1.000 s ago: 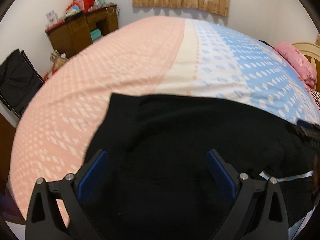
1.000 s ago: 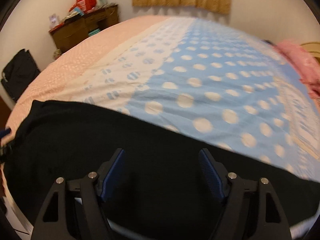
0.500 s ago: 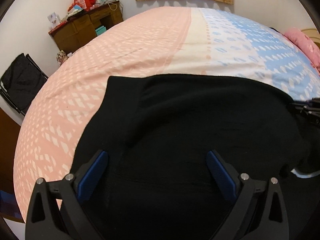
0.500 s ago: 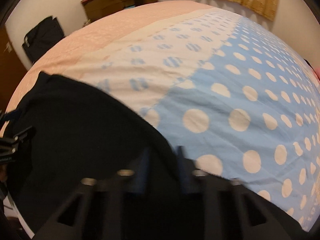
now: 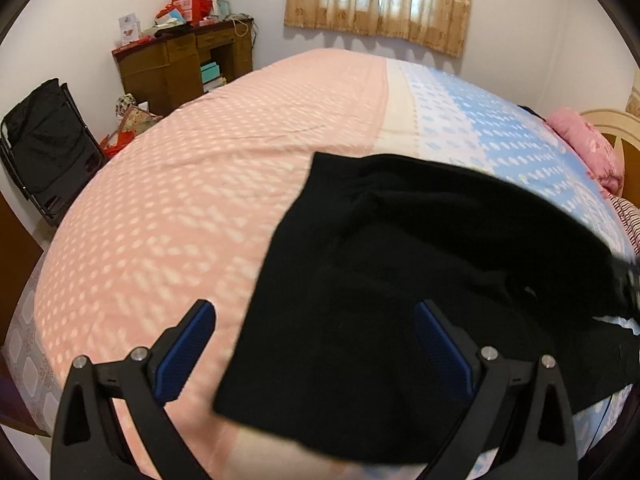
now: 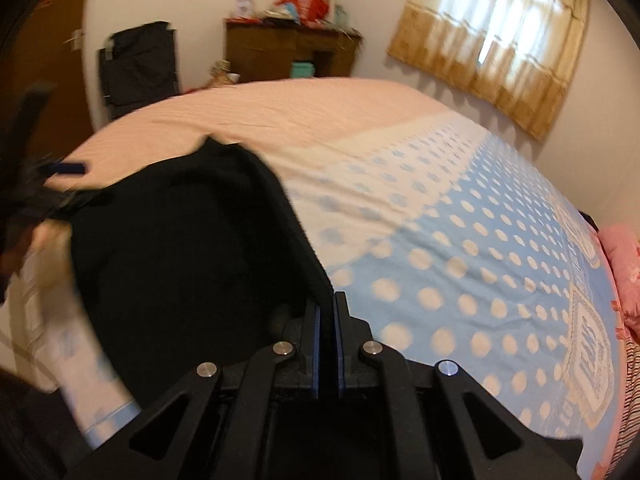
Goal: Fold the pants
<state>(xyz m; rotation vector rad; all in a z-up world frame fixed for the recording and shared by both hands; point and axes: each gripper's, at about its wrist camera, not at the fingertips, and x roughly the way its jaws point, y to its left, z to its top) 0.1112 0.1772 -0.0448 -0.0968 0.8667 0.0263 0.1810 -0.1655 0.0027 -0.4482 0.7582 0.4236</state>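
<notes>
Black pants (image 5: 400,280) lie on the bed (image 5: 200,208), across the near edge, partly on the pink half of the cover and partly on the blue dotted half.

Right tongs (image 6: 328,312): closed, pinching the edge of the pants fabric between the blue pads; jaws have just been closing onto it. In the right wrist view the gripped edge rises off the bed and runs as a raised ridge back from the tongs, with the rest of the cloth sagging to the left.

Left tongs (image 5: 316,320): wide open, nothing between the pads; they hover above the left part of the pants, left finger over the pink cover, right finger over black cloth. No contact that I can see.

Background: wooden desk (image 5: 180,60) with clutter, black folding chair (image 5: 44,144), curtained window (image 5: 380,0), pink pillow (image 5: 588,148) at the far right.
</notes>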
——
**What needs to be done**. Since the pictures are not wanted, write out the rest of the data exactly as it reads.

**Response area**.
1.000 s ago: 
1.000 s ago: 
0.500 s ago: 
0.500 s ago: 
now: 
now: 
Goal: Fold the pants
<state>(xyz m; rotation vector rad; all in a z-up world frame fixed for the recording and shared by both hands; point and axes: each gripper's, at about its wrist camera, not at the fingertips, and x roughly the way its jaws point, y to its left, z to its top) 0.1112 0.1772 -0.0448 -0.0968 0.8667 0.0263 0.1810 -0.1655 0.0027 -0.4482 0.7582 0.4236</state>
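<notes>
Black pants (image 5: 400,280) lie on the bed (image 5: 200,208), across the near edge, partly on the pink half of the cover and partly on the blue dotted half.

Right tongs (image 6: 328,312): closed, pinching the edge of the pants fabric between the blue pads; jaws have just been closing onto it. In the right wrist view the gripped edge rises off the bed and runs as a raised ridge back from the tongs, with the rest of the cloth sagging to the left.

Left tongs (image 5: 316,320): wide open, nothing between the pads; they hover above the left part of the pants, left finger over the pink cover, right finger over black cloth. No contact that I can see.

Background: wooden desk (image 5: 180,60) with clutter, black folding chair (image 5: 44,144), curtained window (image 5: 380,0), pink pillow (image 5: 588,148) at the far right.
</notes>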

With that, the exercise is finished.